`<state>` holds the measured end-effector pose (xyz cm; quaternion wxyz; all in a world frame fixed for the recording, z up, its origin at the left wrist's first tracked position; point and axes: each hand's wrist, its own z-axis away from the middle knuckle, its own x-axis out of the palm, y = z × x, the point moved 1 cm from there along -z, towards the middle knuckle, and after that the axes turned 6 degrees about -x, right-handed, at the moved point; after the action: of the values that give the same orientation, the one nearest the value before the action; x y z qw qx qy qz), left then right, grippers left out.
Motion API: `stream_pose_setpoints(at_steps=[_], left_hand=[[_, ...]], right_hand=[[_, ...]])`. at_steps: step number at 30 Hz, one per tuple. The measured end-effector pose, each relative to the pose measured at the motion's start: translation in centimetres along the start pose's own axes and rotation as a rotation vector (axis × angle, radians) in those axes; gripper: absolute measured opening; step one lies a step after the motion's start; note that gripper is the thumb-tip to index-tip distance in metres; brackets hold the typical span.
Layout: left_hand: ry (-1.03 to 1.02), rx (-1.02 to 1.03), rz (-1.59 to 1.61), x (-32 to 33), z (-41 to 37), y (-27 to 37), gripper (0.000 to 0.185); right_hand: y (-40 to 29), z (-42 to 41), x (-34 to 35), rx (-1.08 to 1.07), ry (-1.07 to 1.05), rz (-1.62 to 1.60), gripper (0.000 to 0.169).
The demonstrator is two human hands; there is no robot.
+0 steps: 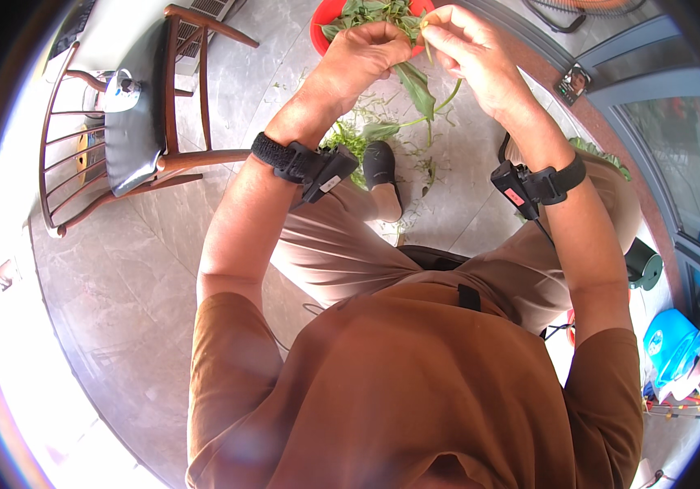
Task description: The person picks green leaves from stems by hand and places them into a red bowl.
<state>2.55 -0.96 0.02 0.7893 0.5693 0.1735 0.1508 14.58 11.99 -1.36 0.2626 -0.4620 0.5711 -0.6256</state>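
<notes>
Both of my hands are raised at the top of the view, at the near edge of a red plastic basin [319,38] that holds green leaves [367,12]. My left hand [365,58] pinches a leafy green vegetable stem, with a large leaf [416,88] hanging below the fingers and a long thin stalk [451,98] curving down at its right. Close beside it, my right hand [469,52] has thumb and forefinger closed on a thin pale strip of the plant [428,50]. Whether both hands grip one same stem cannot be told.
Green scraps [350,143] lie on the tiled floor around my dark shoe [379,164]. A wooden chair with a black seat [136,116] stands at the left. At the right are a phone [573,84] by the glass door frame [646,101], a dark green cylinder [649,269] and a blue bucket [671,342].
</notes>
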Motion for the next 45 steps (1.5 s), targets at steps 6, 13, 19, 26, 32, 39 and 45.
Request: stream_pose_setpoints(at_steps=[6, 13, 19, 26, 32, 39, 45], left_hand=[[0.080, -0.131, 0.216, -2.5, 0.4, -1.5, 0.006], [0.049, -0.036, 0.493, -3.1, -0.4, -3.3, 0.010], [0.145, 0.016, 0.502, -6.1, -0.9, -4.4, 0.010], [0.315, 0.227, 0.504, -10.4, 0.4, -3.0, 0.009], [0.383, 0.121, 0.047, -10.7, 1.6, -1.9, 0.024], [0.318, 0.013, -0.393, -8.3, 0.6, -2.8, 0.023], [0.223, 0.051, -0.119, -8.4, -0.3, -4.2, 0.009]], right_hand=[[1.3, -0.8, -2.0, -0.101, 0.012, 0.072, 0.009], [3.3, 0.1, 0.8, 0.016, -0.196, 0.368, 0.006], [4.1, -2.1, -0.3, 0.038, -0.270, 0.503, 0.003], [7.8, -8.1, -3.1, 0.088, -0.332, 0.623, 0.005], [7.9, -9.4, -3.3, 0.295, -0.336, 0.180, 0.009], [7.0, -9.4, -3.0, 0.299, -0.337, 0.034, 0.011], [4.1, -9.2, -0.2, 0.245, -0.372, 0.015, 0.013]])
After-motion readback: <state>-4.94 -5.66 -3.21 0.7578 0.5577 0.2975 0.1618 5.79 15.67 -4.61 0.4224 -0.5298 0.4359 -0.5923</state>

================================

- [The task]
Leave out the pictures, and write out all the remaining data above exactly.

- [Solution to this exercise]
`<state>` holds the measured end-effector pose (xyz cm; quaternion wxyz; all in a world frame fixed for the recording, z up, its origin at the left wrist's first tracked position; point and axes: each hand's wrist, its own z-axis away from the middle knuckle, its own x-axis out of the palm, y = z × x, the point moved 1 cm from there along -z, towards the middle knuckle, and after that the axes turned 6 degrees about -x, right-handed, at the moved point; after the action: of the values that give the same orientation, the one nearest the value before the action; x y z qw qx qy qz), left then right, grippers left out.
Motion API: `stream_pose_setpoints(at_steps=[_], left_hand=[[_, ...]], right_hand=[[_, ...]])`. at_steps: step number at 30 Hz, one per tuple. The measured end-effector pose, each relative to the pose measured at the motion's start: translation in centimetres along the start pose's own axes and rotation as a rotation vector (axis × angle, radians) in those axes; gripper: absolute measured opening; step one lies a step after the motion's start; note that gripper is the thumb-tip to index-tip distance in metres; brackets hold the typical span.
Layout: left_hand: ry (-1.03 to 1.02), rx (-1.02 to 1.03), rz (-1.59 to 1.61), x (-32 to 33), z (-41 to 37), y (-27 to 37), gripper (0.000 to 0.185); right_hand: y (-40 to 29), z (-42 to 41), x (-34 to 35), rx (-1.08 to 1.07), ry (-1.07 to 1.05), rz (-1.62 to 1.60), gripper (0.000 to 0.169).
The demonstrator is two human hands; there is no robot.
+0 steps: 
Task description: The person picks green leaves from stems by hand and places them into a red bowl.
<state>2.55 -0.96 0.02 0.7893 0.5693 0.1735 0.1508 14.58 11.99 -1.36 0.2626 -0.4620 0.5711 -0.6256</state>
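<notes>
Both of my hands are raised at the top of the view, at the near edge of a red plastic basin [319,38] that holds green leaves [367,12]. My left hand [365,58] pinches a leafy green vegetable stem, with a large leaf [416,88] hanging below the fingers and a long thin stalk [451,98] curving down at its right. Close beside it, my right hand [469,52] has thumb and forefinger closed on a thin pale strip of the plant [428,50]. Whether both hands grip one same stem cannot be told.
Green scraps [350,143] lie on the tiled floor around my dark shoe [379,164]. A wooden chair with a black seat [136,116] stands at the left. At the right are a phone [573,84] by the glass door frame [646,101], a dark green cylinder [649,269] and a blue bucket [671,342].
</notes>
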Motion for the next 45 steps (1.5 s), targets at steps 6, 13, 19, 26, 32, 39 and 45.
Request: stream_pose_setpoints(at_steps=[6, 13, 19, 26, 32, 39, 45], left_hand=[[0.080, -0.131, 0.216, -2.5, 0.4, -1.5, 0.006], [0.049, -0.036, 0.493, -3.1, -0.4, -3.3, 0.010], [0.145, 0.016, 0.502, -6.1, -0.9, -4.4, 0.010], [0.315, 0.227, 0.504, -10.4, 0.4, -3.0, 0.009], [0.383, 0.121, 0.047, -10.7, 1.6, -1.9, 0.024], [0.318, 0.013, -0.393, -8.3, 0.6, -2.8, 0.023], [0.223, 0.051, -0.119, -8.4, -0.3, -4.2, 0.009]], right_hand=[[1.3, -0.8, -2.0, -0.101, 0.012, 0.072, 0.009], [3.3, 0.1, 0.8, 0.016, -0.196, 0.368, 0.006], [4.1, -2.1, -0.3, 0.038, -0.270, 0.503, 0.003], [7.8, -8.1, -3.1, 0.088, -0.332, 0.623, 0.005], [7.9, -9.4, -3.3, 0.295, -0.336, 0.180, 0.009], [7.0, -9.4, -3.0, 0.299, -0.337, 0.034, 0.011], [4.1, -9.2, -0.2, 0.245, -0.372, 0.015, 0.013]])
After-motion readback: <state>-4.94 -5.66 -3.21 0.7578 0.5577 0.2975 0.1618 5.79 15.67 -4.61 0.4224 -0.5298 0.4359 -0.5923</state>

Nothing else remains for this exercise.